1,500 donkeys trek aid to Darra Souf, Afghanistan

News and Press Release
Originally published
Islamabad (Office of the United Nations Co-ordinator for Afghanistan), 21 January 2000 -- Deliveries of the first aid for displaced civilians in Darra Souf Afghanistan have now been completed, announced Michael Semple at the press briefing today in the Office of the UN Co-ordinator for Afghanistan. Semple is the Acting United Nations Co-ordinator for Hazarajat, Afghanistan. Semple characterised the operation as "an inspiring example of the principle of the right of access for humanitarian assistance."
Located in Samangan Province of northern Afghanistan, Darra Souf district was the scene of one of 1999's protracted battles between the Afghan Opposition and the Taliban. Earlier in 1999, the UN had received reports that about 5,000 local families--or 35,000 individuals--had fled to avoid the conflict. During the summer, they took refuge in temporary shelters at high elevations, but with the advent of autumn, which brings bitterly cold weather in this area, they moved to lower elevations to stay with other families, in public buildings, in caves, or in their original homes, many of which were destroyed in the prolonged conflict. Although in dire need of tents, blankets, quilts, tarps and food, the families were situated in a highly inaccessible area.

With fighting ongoing in the area for much of the year, the United Nations was unable to get assistance to the community until fall.

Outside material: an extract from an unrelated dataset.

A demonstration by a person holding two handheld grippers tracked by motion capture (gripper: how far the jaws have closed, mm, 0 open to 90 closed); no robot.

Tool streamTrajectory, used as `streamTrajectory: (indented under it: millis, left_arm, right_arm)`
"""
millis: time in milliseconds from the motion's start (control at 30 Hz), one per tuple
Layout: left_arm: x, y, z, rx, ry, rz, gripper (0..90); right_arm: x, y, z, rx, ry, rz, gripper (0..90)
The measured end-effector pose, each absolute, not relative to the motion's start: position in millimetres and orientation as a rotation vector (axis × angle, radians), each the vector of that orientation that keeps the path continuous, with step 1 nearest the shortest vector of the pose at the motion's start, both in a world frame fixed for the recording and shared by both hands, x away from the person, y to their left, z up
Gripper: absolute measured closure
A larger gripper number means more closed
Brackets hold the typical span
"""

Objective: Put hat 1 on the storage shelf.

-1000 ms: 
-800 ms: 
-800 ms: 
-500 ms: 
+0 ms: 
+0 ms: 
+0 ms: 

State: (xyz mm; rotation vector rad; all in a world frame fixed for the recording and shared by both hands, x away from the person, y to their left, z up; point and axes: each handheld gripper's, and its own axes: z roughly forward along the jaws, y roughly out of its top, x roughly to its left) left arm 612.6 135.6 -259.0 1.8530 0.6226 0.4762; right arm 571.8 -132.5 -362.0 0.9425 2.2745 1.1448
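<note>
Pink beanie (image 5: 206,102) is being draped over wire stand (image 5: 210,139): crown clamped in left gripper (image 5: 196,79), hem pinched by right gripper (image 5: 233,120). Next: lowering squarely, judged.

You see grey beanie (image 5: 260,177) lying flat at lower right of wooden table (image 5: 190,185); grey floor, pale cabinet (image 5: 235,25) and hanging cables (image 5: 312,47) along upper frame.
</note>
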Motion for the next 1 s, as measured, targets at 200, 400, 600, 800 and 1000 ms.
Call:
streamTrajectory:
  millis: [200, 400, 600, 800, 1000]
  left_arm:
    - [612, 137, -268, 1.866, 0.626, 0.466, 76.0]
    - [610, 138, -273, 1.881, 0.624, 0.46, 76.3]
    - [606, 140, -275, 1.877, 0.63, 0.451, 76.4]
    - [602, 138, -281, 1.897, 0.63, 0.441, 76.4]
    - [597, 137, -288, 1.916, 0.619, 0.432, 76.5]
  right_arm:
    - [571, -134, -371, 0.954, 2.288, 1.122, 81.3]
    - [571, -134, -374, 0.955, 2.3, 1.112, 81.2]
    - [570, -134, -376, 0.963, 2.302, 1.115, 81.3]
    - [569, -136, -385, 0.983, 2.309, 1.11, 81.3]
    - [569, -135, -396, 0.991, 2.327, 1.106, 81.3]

Even after fighting subsided, access was complicated since the displaced lived in an opposition area, accessible through Taliban controlled areas. Following successful discussions with all parties, the most needy families, assessed at 2,000, were identified.

Due to location and terrain, the thirty-six trucks carrying aid had to stop before crossing the mountain passes into Darra Souf. The United Nations mobilised an army of 1,500 donkeys contributed by all the villages along the route. Villagers worked day and night for one month to move the aid across snow covered passes to those in need, risking exposure to sub-zero temperatures and bands of wolves.

The donkey convoys succeeded in delivering non-food items such as tents, tarps, blankets, and quilts to 2,000 families and food to the neediest 1,000. Semple attributed the success of the operation to Afghan civilians in the area, the Office of the UN Co-ordinator, CCA (a local NGO), the World Food Programme, response by donors to the appeal for displaced persons issued by the Co-ordinator's Office late last fall, an emergency grant from the government of Turkey.

"Despite conflict, many Afghans in the area proved ready to co-operate to help fellow Afghans. The will to war is not universal," Semple emphasised.